THE Food and Drug Administration (FDA) has granted first Emergency Use Authorization (EUA) to Pfizer-BioNTech’s COVID19 vaccine.
Through Executive Order No. 121 s. 2020, vaccines under development can be granted an EUA where there is no adequate, approved and available alternative to a vaccine for preventing COVID-19 during the present public health emergency.
The granting of the EUA is not a marketing authorization or a Certificate of Product Registration, hence this cannot be used to market the vaccine commercially.
Evaluation was based on current available data. The assessment ensured that the benefits outweigh the known and potential risks of the product.
The Pfizer vaccine’s safety and efficacy were reviewed by a panel of clinical experts and the quality data was reviewed by technical experts from FDA Center for Drugs Regulation and Research (CDRR).
“After a thorough review of the currently available data by medical and regulatory experts, the FDA is granting Emergency Use Authorization to Pfizer-BioNTech COVID-19 vaccine.
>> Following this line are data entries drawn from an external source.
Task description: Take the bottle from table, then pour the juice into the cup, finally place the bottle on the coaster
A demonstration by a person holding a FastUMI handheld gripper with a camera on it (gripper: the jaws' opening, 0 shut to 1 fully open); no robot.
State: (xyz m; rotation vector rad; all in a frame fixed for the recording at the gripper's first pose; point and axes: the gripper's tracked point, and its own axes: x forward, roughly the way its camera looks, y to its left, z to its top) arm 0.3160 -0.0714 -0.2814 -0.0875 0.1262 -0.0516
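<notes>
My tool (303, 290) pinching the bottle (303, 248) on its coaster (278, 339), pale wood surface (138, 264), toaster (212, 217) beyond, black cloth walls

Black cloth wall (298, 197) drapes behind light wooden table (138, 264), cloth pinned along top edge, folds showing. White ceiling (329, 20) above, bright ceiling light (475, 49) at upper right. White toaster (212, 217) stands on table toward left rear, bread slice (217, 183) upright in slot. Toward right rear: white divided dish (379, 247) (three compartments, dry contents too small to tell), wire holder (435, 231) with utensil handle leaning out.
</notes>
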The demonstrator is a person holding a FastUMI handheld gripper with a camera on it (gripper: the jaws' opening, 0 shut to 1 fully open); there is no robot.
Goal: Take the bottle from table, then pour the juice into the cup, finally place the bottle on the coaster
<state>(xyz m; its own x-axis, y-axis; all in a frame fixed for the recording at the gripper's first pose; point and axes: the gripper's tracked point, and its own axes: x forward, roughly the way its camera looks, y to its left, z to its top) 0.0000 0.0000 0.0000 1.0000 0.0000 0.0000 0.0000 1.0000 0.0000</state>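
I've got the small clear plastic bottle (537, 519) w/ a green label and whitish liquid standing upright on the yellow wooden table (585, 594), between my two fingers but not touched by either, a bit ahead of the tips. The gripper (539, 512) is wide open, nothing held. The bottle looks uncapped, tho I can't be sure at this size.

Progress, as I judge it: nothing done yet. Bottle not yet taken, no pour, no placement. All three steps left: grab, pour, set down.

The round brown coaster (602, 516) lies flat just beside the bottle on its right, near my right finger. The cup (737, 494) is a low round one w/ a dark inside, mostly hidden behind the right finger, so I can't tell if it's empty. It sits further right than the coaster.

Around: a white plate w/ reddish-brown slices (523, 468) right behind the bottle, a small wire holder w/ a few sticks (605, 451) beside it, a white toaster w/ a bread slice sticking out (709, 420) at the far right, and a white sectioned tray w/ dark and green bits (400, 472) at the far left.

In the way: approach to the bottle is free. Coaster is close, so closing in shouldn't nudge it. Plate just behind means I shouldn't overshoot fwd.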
“The interim data from the ongoing phase 3 trial shows that the vaccine has an efficacy of 95% in the study population and at least 92% among all racial groups”, Director General Eric Domingo said.
Adverse events following immunization shall be closely monitored, Domingo also said, adding that “The rollout of the vaccine and use in more than 5 million people worldwide has identified severe allergic reaction in a few individuals.
“Therefore, the vaccinations must be done by health professionals trained to recognize and manage adverse reactions and they should have resources at hand to adequately respond.”
Reporting of the patient’s response to the vaccine shall be through the pharmacovigilance system that will be activated once the vaccination program is implemented.
Domingo said the FDA commits to continue its job to ensure that Filipinos can have access to vaccines that hold greater benefits and outweighs the risk and possible adverse effects during this time of pandemic.
“The development of these vaccines is still ongoing. We will keep track of the progress and FDA will provide our public with the correct information on the authorized products for transparency, to aid the decision making of Filipinos,” Domingo said.